The brother of a Warren man sentenced to more than seven years in federal prison for scamming $15 million from more than 400 investors in a Ponzi scheme and an employee of their company were charged this week with federal crimes.
Keelan Harris, of Warren and Panama, and Karen Starr, a Canada native who lived in the United Arab Emirates, was charged in U.S. District Court in Cleveland with conspiring to commit wire fraud and seven counts of wire fraud.
Harris pleaded not guilty at his arraignment and has a detention hearing scheduled for Monday. Court records say Starr has not yet turned herself in to authorities or been apprehended.

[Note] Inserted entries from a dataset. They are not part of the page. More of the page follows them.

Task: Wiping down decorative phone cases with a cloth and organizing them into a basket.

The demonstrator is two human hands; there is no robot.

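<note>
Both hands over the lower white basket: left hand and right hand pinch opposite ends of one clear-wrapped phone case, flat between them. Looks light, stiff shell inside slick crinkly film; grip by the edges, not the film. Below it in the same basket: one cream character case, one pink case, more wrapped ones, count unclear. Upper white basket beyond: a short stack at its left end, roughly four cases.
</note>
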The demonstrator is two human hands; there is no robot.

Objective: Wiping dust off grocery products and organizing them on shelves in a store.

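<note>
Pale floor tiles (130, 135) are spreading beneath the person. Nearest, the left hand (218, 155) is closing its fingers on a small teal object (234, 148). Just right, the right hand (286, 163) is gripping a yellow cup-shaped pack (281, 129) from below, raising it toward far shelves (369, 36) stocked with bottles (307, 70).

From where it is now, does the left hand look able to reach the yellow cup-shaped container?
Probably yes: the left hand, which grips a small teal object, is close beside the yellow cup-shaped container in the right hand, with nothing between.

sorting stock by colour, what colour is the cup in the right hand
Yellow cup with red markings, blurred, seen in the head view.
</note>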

Harris, who records say handled the companies’ money, was also charged with four counts of money laundering, accused of laundering at least $300,000.
Harris’ brother Kevin Harris, of Warren, was sentenced March 1, 2012 to seven years and three months in federal prison after he pleaded to a bill of information that charged him with the same crimes as Keelan Harris.

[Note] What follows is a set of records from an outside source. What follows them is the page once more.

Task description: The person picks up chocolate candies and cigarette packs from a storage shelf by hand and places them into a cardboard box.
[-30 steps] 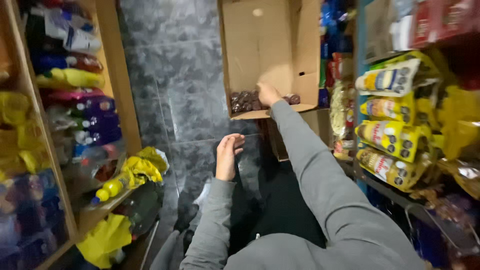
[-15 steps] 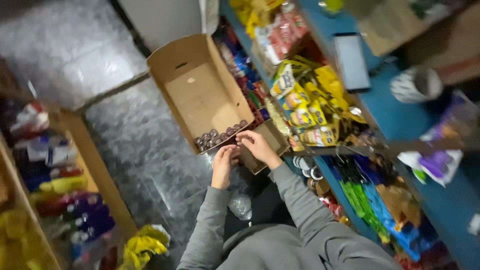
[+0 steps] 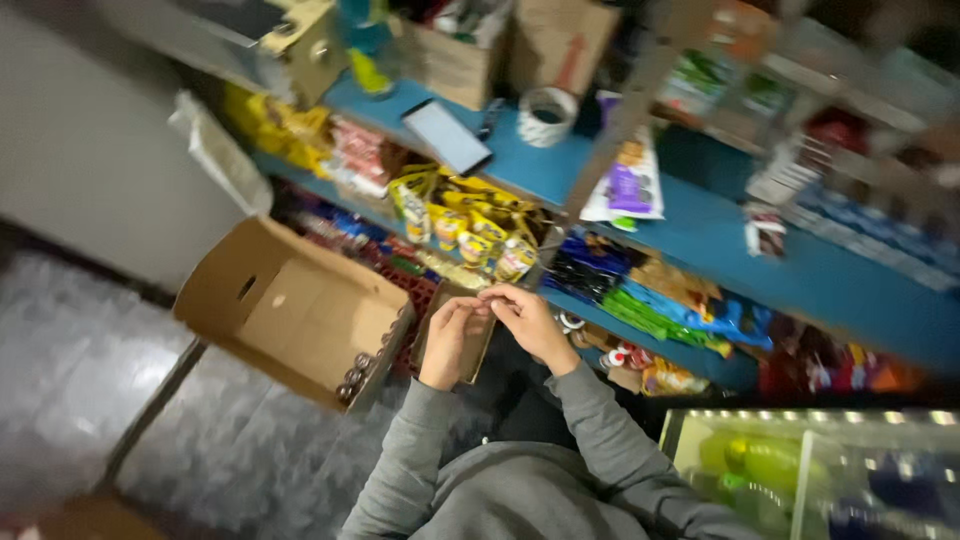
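A shop aisle with a grey tiled floor [image 3: 90, 370] is showing, with blue shelves [image 3: 700, 230] running from twelve to three o'clock, crowded with snack bags. One open cardboard box [image 3: 290, 310] is lying at nine o'clock of the hands, a few small dark items sitting at its lower edge. The left hand [image 3: 447, 335] and right hand [image 3: 525, 320] are meeting fingertip to fingertip at the centre, pinching something too small and blurred to make out, over a box flap [image 3: 470, 350].

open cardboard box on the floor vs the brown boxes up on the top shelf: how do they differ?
The open cardboard box lies tipped on the floor, its inside showing, nearly empty bar small dark items at one edge. The shelf boxes stand upright, at least one holding goods. Floor box looks larger. Both are plain brown cardboard.
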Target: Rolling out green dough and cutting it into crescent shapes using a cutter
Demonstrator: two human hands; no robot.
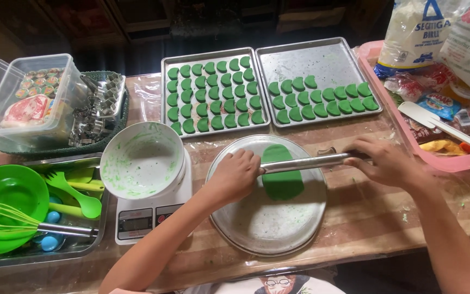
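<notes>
A flat oval of green dough (282, 173) lies on a round metal tray (267, 218) in front of me. A steel rolling pin (304, 163) lies across the dough. My left hand (235, 175) grips its left end and my right hand (383, 160) grips its right end. Behind the round tray, two rectangular baking trays hold rows of green crescent-shaped dough pieces: the left tray (164, 90) is full, the right tray (322, 57) is filled only in its near half.
A white bowl (141, 159) smeared with green sits on a kitchen scale (148, 215). A metal tray at left holds a green bowl (6, 204), whisk and spatulas. Clear boxes (33, 98) and metal cutters (100, 103) stand behind. A pink tray (447, 160) with packets is at right.
</notes>
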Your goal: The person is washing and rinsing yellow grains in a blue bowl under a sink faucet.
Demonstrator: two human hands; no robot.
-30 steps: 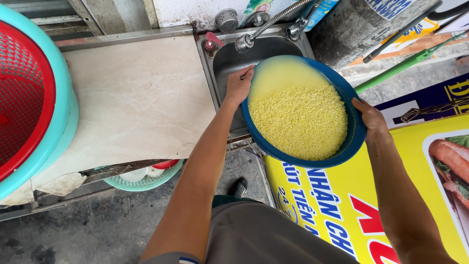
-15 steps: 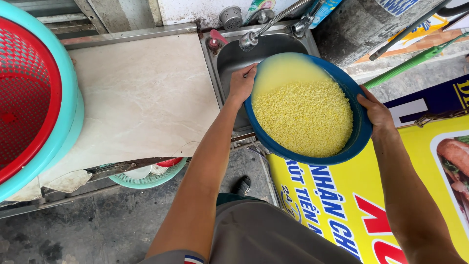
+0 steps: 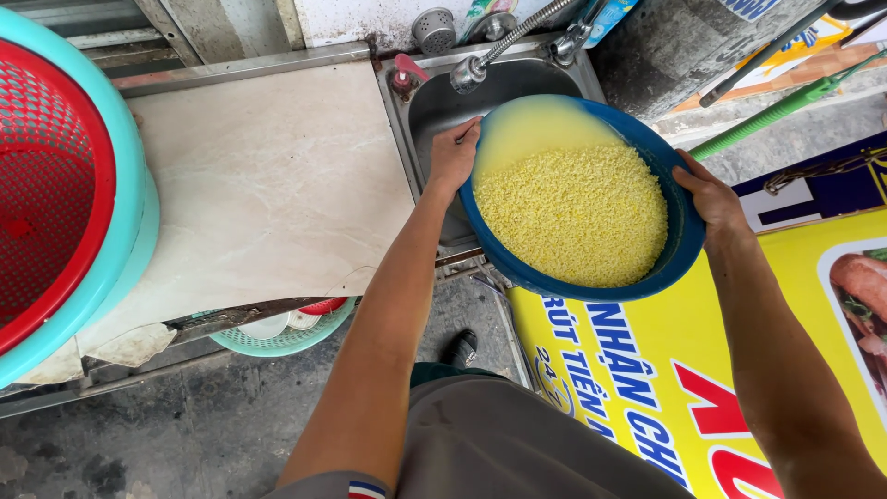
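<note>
I hold a blue plastic basin [image 3: 679, 249] with both hands over the steel sink [image 3: 434, 102]. It is tilted away from me, and yellow grains [image 3: 582, 217] lie heaped in its near half while cloudy yellow water [image 3: 531, 129] pools at the far rim. My left hand [image 3: 453, 157] grips the basin's left rim, fingers over the edge. My right hand [image 3: 711, 199] grips the right rim. A tap [image 3: 476, 66] hangs just above the far rim.
A pale stone counter [image 3: 259, 185] lies left of the sink. A red basket inside a turquoise tub [image 3: 55, 194] stands at far left. A green basket with dishes [image 3: 286, 333] sits under the counter. A yellow printed banner [image 3: 647, 388] lies at the right.
The basin has tipped a little further toward the sink, and the yellow water has gathered more at its far rim. Both hands keep their grip.
</note>
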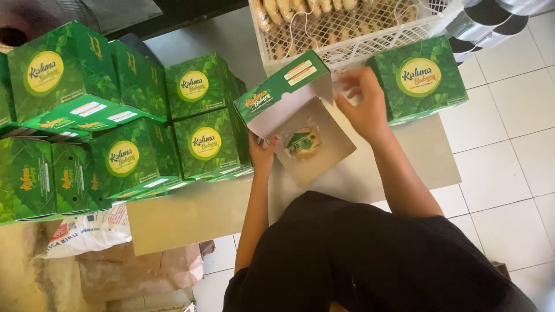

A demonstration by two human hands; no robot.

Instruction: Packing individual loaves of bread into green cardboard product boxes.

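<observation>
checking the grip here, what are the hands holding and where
The left hand holds the open green box at its left edge; the right hand touches its right rim.

Green leaf-patterned boxes (pixel 121 104) carry yellow round labels. The open box (pixel 300 124) is plain grey-white inside. White crate (pixel 347 43), white floor tiles (pixel 503 167).

Left fingers (pixel 267 140) behind open box (pixel 300 124)
</observation>
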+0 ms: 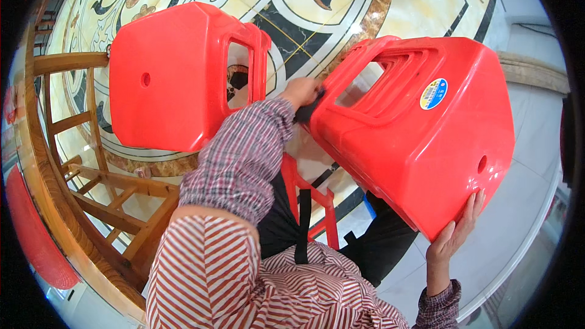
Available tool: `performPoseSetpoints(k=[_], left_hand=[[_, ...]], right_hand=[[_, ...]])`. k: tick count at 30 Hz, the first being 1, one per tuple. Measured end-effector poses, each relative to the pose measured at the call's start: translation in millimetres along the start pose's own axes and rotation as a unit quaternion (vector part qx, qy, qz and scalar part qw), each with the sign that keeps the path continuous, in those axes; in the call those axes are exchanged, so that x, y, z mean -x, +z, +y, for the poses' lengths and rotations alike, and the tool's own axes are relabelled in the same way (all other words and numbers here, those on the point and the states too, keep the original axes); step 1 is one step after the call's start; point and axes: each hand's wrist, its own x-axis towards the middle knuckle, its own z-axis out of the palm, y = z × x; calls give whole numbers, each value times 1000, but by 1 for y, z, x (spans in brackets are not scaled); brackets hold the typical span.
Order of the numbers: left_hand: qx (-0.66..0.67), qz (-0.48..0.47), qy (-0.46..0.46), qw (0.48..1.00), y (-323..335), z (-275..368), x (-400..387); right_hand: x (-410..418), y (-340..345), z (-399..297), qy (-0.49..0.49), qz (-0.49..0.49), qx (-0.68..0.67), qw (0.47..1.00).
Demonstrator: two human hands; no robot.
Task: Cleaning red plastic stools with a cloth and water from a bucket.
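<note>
A red plastic stool [450,141] is tilted on its side in front of me, its seat facing right and towards me. One side has a rectangular opening and an oval sticker [433,94] bearing writing. My left hand [301,91] presses a dark cloth [311,108] against the rim near the legs. At the lower corner of the seat, my right hand [457,228] holds the stool, fingers spread along the seat's edge. A second red plastic stool [160,77] stands to the left, apart from both hands, with a hole in its seat.
Wooden chair-like framing [123,183] and a curved wooden edge [68,192] run along the left. A red rounded object [39,233] lies beyond that edge. Red plastic bars [330,201] show between my legs. Patterned, glossy tiles [297,41] cover the floor.
</note>
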Motion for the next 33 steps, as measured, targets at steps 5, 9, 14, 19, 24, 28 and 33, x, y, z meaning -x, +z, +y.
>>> performPoseSetpoints(k=[5, 9, 14, 19, 24, 28, 33], left_hand=[[4, 45, -32, 998, -17, 18, 33], [44, 74, -2, 996, -14, 53, 66], [101, 110, 5, 989, -14, 55, 86], [162, 166, 54, 971, -33, 88, 113], [175, 225, 139, 948, -59, 119, 129], [188, 265, 211, 922, -88, 153, 146], [156, 296, 232, 913, -102, 179, 147]], right_hand=[[-5, 3, 4, -8, 14, -1, 1000], [-1, 4, 4, -23, 28, 6, 999], [2, 6, 2, -45, 48, 1, 998], [5, 8, 4, -47, 58, 8, 997], [5, 10, 8, -52, 64, 13, 997], [4, 11, 6, -51, 68, 15, 996], [5, 14, 11, -40, 70, 16, 997]])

The scheme, according to court records, involved soliciting 408 investors from around the U.S. and Canada, who lost $15.8 million from 2006 to 2009 in the scheme.
Harris operated his companies, called Complete Developments LLC and Investments International, from the former electrical workers union hall on Parkman Road N.W. in Warren.

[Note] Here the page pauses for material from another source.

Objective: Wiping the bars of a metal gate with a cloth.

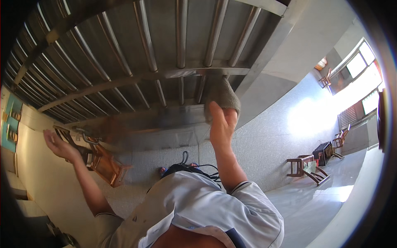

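Observation:
In my right hand (221,127) is a grey-green cloth (231,96), bunched over the fingers and hiding them. The cloth is up against the right end of a metal rail (149,76) that crosses a barred grille with shiny round metal bars (180,34). Blur hides exactly how the cloth meets the rail. My left hand (60,148) is raised out to the left with its fingers loosely apart and nothing in it. In the view it lies close to a wooden chair (107,164), though I cannot tell whether they touch.
A pale wall (269,93) borders the grille on the right. On the shiny floor (263,155) stand a wooden stool (304,166) and a dark plastic crate (322,152). Bright windows (356,65) lie far right. Black cords (207,167) hang at my waist.

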A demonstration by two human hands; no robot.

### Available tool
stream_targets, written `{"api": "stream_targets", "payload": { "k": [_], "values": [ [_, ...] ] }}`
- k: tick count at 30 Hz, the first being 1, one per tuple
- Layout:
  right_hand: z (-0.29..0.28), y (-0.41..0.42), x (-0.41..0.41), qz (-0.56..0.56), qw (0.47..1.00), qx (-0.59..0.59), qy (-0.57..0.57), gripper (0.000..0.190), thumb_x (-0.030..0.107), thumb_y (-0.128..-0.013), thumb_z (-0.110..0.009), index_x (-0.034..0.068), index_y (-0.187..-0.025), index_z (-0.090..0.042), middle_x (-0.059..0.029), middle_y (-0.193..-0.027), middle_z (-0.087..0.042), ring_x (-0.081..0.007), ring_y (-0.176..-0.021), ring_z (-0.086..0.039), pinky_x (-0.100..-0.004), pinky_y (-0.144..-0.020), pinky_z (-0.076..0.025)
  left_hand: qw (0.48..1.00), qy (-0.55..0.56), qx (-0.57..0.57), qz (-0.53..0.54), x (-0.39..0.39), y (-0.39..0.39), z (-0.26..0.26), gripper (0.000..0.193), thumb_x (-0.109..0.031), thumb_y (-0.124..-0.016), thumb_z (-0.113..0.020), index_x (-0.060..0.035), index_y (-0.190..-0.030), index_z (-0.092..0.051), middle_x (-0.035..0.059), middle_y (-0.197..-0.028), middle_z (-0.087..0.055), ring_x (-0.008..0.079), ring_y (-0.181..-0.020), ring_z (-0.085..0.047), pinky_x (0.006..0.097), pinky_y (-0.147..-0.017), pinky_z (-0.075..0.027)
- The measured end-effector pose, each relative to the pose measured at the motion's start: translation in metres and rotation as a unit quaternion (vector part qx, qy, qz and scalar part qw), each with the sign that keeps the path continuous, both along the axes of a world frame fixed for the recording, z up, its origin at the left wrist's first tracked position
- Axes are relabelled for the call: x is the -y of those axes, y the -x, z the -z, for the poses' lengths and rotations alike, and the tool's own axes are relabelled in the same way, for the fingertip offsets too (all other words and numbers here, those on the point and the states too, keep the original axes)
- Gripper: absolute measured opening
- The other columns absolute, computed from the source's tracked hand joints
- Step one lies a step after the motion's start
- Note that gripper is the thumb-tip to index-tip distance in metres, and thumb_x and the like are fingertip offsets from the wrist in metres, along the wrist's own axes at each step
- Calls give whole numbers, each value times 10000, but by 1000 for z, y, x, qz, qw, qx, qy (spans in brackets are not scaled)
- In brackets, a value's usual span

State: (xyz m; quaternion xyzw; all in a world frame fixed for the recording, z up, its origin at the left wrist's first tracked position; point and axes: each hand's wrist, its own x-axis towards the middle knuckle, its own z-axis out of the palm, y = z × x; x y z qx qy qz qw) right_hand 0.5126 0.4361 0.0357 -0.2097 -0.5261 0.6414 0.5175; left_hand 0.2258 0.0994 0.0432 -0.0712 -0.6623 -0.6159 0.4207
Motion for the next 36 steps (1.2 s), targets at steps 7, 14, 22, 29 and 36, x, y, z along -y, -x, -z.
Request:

Court records say Kevin Harris and Starr created the companies and solicited the investors.
Keelan Harris managed and maintained bank accounts, money transfers and paid the trio’s salaries.
Kevin Harris and Starr solicited investors with the promise that the company would buy investments with high-return yields between 2006 and 2008.
The charges say they offered three, six or 12 month programs that promised investors return rates of 7 to 12 percent per month. Investors were also told 80 percent of their principal investment would be secure.
In one case, an investor wired $220,000 from a Maryland bank to the company.
Instead, prosecutors said, the investments were used to pay salaries of employees of the companies, including Harris, and also paid for cars and international travel.
Among the transactions, according to court documents, was more than $25,000 Harris withdrew from a Warren bank on a CDL account that was then used to buy a BMW from a Warren auto dealer. Some money was transferred into overseas bank accounts in Columbia, Panama and the United Arab Emirates.
Harris’ company advertised on internet sites saying they would buy investments with high-return yields like commercial real estate, high-bearing interest bonds, start-up companies, inventions and foreign currency.
The trio were ordered in May to pay full restitution of $15.7 million and more than $7 million in penalties stemming from a civil lawsuit brought by the U.S. Commodity Futures Trading Commission that relates to a three-month period where the company solicited $8.1 million.
Court records say Kevin and Keelan Harris were each ordered to pay $2.49 million in civil penalties and Starr $2.64 million.
Records say $1.07 million was recovered from their companies to help pay restitution to the investors.
The suit says Kevin Harris, the President and CEO of the companies, had no training in foreign exchange trading. Starr, the suit claims, was the director of the companies, and was convicted of fraud in 1997.
Keelan Harris, was the President and CEO of Investments International. He was convicted in federal of conspiracy to commit credit card fraud in 1998 and identity fraud and 2004. He has also been convicted of breaking and entering and grand theft in 2004.
The lawsuit says Kevin Harris was convicted in 2007 of receiving property under false pretenses in North Carolina. Court records show he was also convicted of complicity to commit aggravated arson in 1996. His three-to-15 year prison sentence was overturned on appeal the following year and he was given five years of probation.